BRIEF: In the material below, find the line that contains "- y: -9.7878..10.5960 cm" and the line that contains "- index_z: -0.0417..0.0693", then write out exactly those two lines and everything between them.

##### DATA SHOWN #####

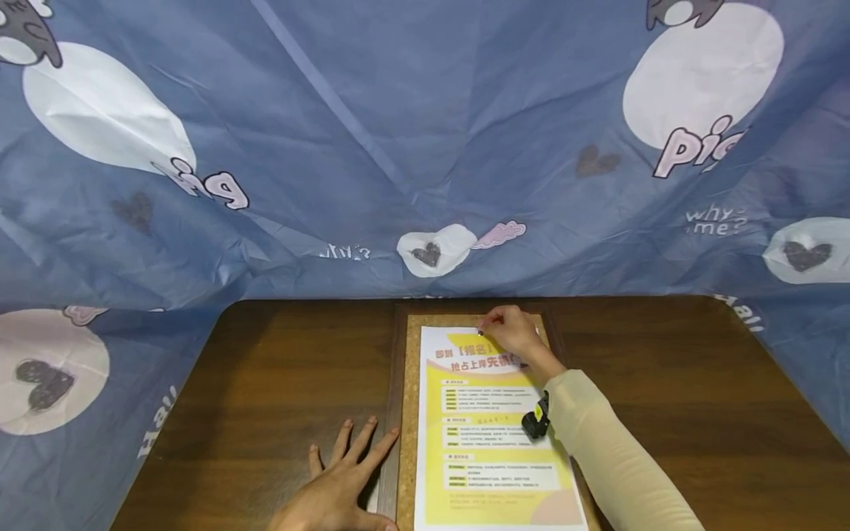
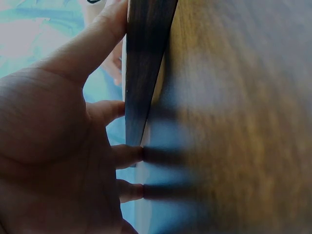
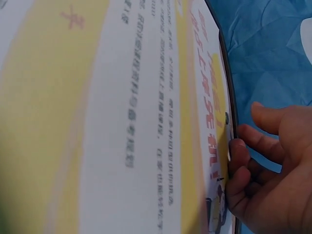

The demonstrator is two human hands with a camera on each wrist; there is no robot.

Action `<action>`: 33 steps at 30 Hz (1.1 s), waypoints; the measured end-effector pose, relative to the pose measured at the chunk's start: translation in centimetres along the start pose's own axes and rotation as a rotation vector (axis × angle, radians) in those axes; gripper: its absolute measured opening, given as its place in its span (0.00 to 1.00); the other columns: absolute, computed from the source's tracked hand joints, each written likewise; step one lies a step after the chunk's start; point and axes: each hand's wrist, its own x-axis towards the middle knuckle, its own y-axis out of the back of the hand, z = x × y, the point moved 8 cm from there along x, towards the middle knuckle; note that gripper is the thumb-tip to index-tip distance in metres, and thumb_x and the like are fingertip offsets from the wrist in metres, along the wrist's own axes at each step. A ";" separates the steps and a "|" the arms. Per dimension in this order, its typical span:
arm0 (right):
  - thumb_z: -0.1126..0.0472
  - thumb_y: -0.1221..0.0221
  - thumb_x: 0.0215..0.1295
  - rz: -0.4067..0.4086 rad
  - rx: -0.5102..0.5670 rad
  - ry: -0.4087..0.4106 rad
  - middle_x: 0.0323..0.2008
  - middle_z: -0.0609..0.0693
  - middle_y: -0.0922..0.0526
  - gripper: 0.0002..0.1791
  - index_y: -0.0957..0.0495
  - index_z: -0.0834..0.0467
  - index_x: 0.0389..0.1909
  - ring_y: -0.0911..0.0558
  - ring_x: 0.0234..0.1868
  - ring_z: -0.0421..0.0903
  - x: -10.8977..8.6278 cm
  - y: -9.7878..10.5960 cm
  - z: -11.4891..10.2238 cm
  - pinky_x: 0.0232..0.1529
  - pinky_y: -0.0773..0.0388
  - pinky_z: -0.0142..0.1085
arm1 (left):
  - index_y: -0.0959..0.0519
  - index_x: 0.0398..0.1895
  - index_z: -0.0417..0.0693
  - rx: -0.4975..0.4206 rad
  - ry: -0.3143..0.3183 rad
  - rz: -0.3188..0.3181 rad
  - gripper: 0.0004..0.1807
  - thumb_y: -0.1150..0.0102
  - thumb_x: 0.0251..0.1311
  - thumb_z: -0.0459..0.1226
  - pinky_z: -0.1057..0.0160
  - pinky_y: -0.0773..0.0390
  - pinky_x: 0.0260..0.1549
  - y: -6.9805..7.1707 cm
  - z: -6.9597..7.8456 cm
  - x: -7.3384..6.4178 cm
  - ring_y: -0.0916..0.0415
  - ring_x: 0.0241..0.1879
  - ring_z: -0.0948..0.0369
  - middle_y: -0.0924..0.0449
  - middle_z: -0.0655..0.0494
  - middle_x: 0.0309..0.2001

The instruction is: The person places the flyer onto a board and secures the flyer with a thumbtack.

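Note:
A yellow and white poster [image 1: 494,442] with printed text lies on a wood-framed cork board [image 1: 410,413]. My right hand [image 1: 514,332] is at the poster's top edge. Beside its fingertips, a small dark round pin head [image 3: 226,118] shows on the paper. In the right wrist view, thumb and index finger stand apart with nothing between them, while the other fingers bend loosely against the poster's edge. My left hand [image 1: 335,483] has its fingers spread at the board's left side. The thumb rests on the frame [image 2: 146,63] in the left wrist view.
A dark brown wooden table [image 1: 299,369] carries the board and extends to both sides of it. Behind the table hangs a blue printed cloth [image 1: 372,147], close to the board's top edge. A black wrist camera [image 1: 535,422] is strapped to the right sleeve, over the poster.

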 end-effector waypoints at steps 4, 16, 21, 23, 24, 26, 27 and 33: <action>0.60 0.43 0.71 -0.017 0.013 0.032 0.41 0.53 0.16 0.09 0.16 0.60 0.41 0.22 0.37 0.48 -0.2 0.2 -0.4 0.43 0.25 0.41 | 0.54 0.80 0.59 -0.004 0.006 -0.003 0.63 0.29 0.45 0.63 0.14 0.69 0.46 -0.1 -0.1 0.0 0.71 0.72 0.29 0.64 0.37 0.78; 0.57 0.40 0.70 0.026 -0.019 0.156 0.37 0.53 0.17 0.13 0.17 0.63 0.45 0.22 0.38 0.48 -2.2 2.2 -1.4 0.44 0.25 0.43 | 0.53 0.80 0.58 0.010 -0.008 0.009 0.63 0.29 0.44 0.63 0.14 0.68 0.46 0.0 0.1 0.1 0.71 0.72 0.28 0.63 0.36 0.78; 0.56 0.39 0.70 0.030 -0.037 0.214 0.36 0.52 0.17 0.13 0.17 0.63 0.44 0.20 0.38 0.49 -3.4 2.8 -1.7 0.43 0.24 0.44 | 0.53 0.80 0.59 -0.005 0.001 0.005 0.62 0.29 0.45 0.63 0.14 0.70 0.46 0.0 0.0 0.2 0.72 0.72 0.29 0.63 0.37 0.78; 0.57 0.38 0.69 0.033 -0.050 0.247 0.35 0.52 0.17 0.13 0.17 0.63 0.44 0.20 0.37 0.49 -3.9 3.0 -1.9 0.41 0.24 0.44 | 0.52 0.80 0.59 -0.005 0.005 0.005 0.62 0.29 0.45 0.63 0.14 0.70 0.46 0.0 0.0 0.2 0.72 0.72 0.29 0.63 0.37 0.78; 0.57 0.38 0.69 0.033 -0.056 0.262 0.35 0.51 0.17 0.13 0.17 0.64 0.44 0.19 0.36 0.48 -4.2 3.1 -1.9 0.40 0.23 0.43 | 0.52 0.80 0.59 -0.002 0.005 0.007 0.62 0.29 0.44 0.63 0.14 0.70 0.46 0.0 0.0 0.2 0.71 0.72 0.29 0.63 0.37 0.78; 0.58 0.38 0.68 0.034 -0.062 0.283 0.34 0.51 0.17 0.12 0.17 0.64 0.44 0.20 0.34 0.47 -4.8 3.2 -1.9 0.39 0.23 0.43 | 0.52 0.80 0.59 -0.003 0.004 0.008 0.62 0.29 0.44 0.63 0.14 0.70 0.46 0.0 0.0 0.2 0.71 0.72 0.29 0.63 0.37 0.78; 0.58 0.38 0.68 0.038 -0.070 0.294 0.34 0.50 0.17 0.12 0.17 0.64 0.44 0.20 0.34 0.46 -5.0 3.3 -1.9 0.38 0.23 0.42 | 0.52 0.80 0.59 -0.001 0.003 0.009 0.62 0.29 0.44 0.63 0.14 0.70 0.46 0.0 0.0 0.2 0.71 0.72 0.29 0.62 0.37 0.78; 0.60 0.35 0.65 0.066 -0.114 0.336 0.33 0.50 0.18 0.14 0.18 0.66 0.45 0.24 0.31 0.43 -6.9 3.8 -1.5 0.36 0.25 0.40 | 0.52 0.80 0.58 0.005 -0.001 0.010 0.61 0.29 0.45 0.63 0.13 0.69 0.45 -0.2 0.0 0.2 0.70 0.72 0.28 0.62 0.37 0.78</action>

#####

EXERCISE RESPONSE:
  - y: -9.7878..10.5960 cm
  - z: -11.4891..10.2238 cm
  - pinky_x: 0.0232..0.1529
  - pinky_y: -0.0773..0.0388
  - pinky_z: -0.0142..0.1085
arm1 (left):
  - index_y: -0.0959..0.0519
  - index_x: 0.0398..0.1895
  - index_z: -0.0417..0.0693

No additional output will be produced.